Fuel management is a balance between the economic imperative to burn fuel for longer and the need to keep well within failure-risk limits. Improving fuel reliability extends these limits, and therefore is a critical factor in providing margin to improve fuel burn-up.

The nuclear industry has made significant performance improvements reducing fuel failure rates by about 60% in the 20 years to 2006 to an average of some 14 leaks per million rods loaded [IAEA 2010]. The reliability drive continues. Industry-wide programs led by the Electric Power Research Institute (EPRI) and the US Institute of Nuclear Power Operations (INPO) have produced guidelines to help eliminate fuel failures (there was an ambitious goal to achieve zero fuel failures by 2010). These programs led to the accident-tolerant fuel program (see below).

Fuel failures in US power reactors are rare. As of early 2014, 97% of US nuclear power plants were free of fuel failures, compared with 71% in 2007, according to EPRI. The annual US failure rate is about one in one million (i.e. five rods per year). Fuel engineering continues to improve, e.g. with more sophisticated debris filters in assembly structures. Utilities themselves impose more rigorous practices to exclude foreign material entering primary coolant water. Global Nuclear Fuel (GNF) in 2013 had two million fuel rods in operation and claimed to have no leakers among them. (In the early 1970s hydriding and pellet-clad interaction caused a lot of leaks. The 1980s saw an order of magnitude improvement.)

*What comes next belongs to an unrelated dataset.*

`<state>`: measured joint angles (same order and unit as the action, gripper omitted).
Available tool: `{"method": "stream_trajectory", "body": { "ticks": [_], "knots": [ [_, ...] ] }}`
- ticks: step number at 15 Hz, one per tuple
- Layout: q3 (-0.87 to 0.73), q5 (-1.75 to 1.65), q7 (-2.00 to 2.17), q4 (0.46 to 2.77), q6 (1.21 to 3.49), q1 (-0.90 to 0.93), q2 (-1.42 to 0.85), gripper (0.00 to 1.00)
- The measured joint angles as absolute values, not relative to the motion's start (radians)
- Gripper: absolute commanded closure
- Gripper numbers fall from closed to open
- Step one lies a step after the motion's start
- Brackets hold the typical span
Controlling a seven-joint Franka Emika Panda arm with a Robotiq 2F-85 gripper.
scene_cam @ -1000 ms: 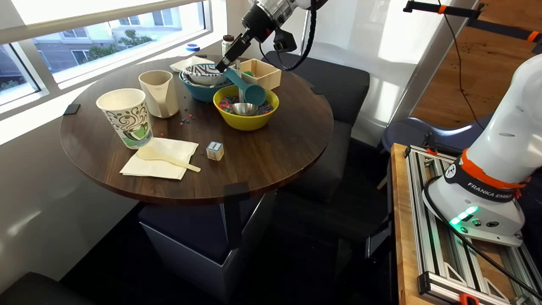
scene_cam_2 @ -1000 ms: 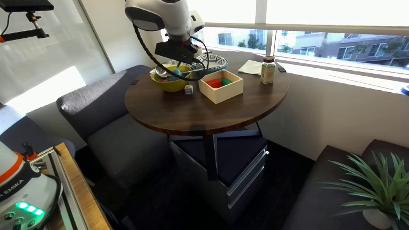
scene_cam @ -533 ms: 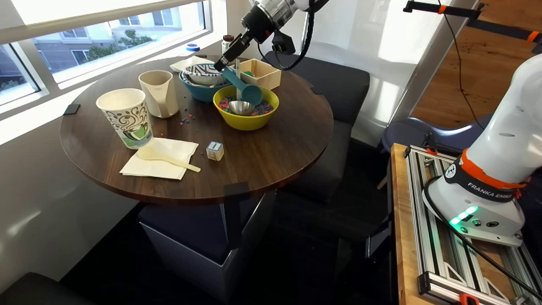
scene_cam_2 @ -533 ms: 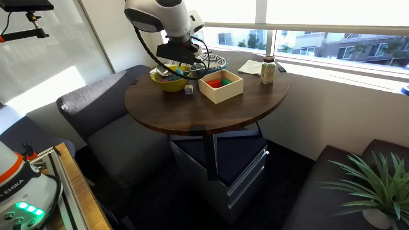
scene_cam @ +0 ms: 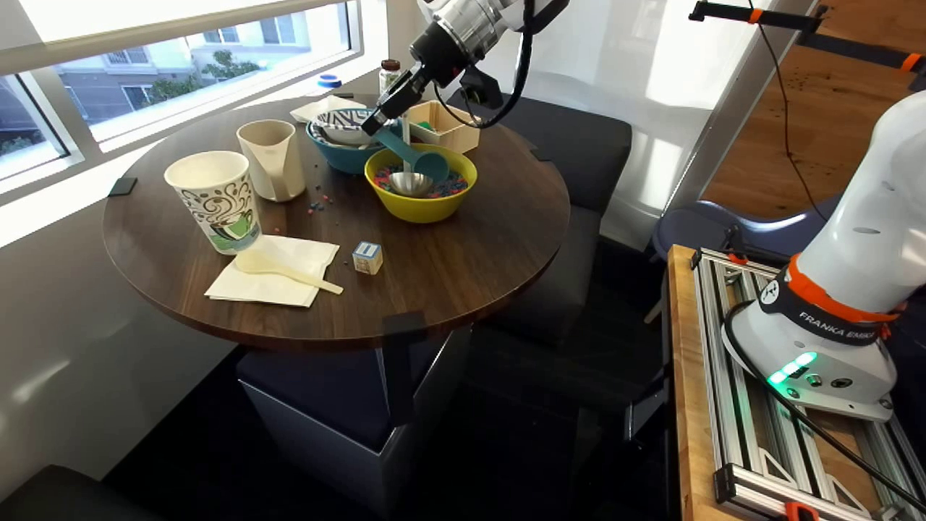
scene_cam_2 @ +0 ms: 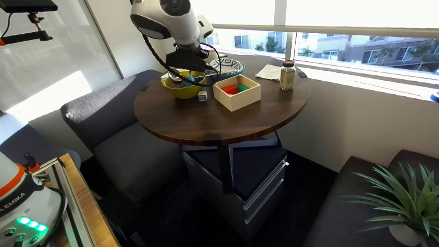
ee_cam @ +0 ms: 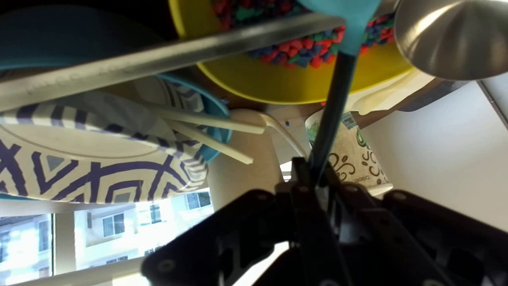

At the same time there has been a gradual global trend toward higher fuel burnup*. However, higher burnup generally requires higher enrichment levels, and there is a limit on this given the strict criticality safety limitation imposed on fuel fabrication facilities – the maximum uranium enrichment level that can be handled is normally 5% U-235.  

* Higher burnup does not necessarily mean better energy economics. Utilities must carefully balance the benefits of greater cycle length against higher front-end fuel costs (uranium, enrichment). Refuelling outage costs may also be higher, depending on length, frequency and the core re-load fraction.

An equally important trend in nuclear fuel engineering is to be able to increase the power rating for fuels, ie, how much energy can be extracted per length of fuel rod. Currently this is limited by the material properties of the zirconium cladding.

Fabrication supply and demand

The current annual demand for LWR fuel fabrication services is expressed as a requirement for about 7000 tonnes of enriched uranium being made into assemblies, and this is expected to increase to about 9500 t by 2020. Requirements for PHWRs account for an additional 3,000 t/year and the Gas-cooled Reactor market for around 400 t/year.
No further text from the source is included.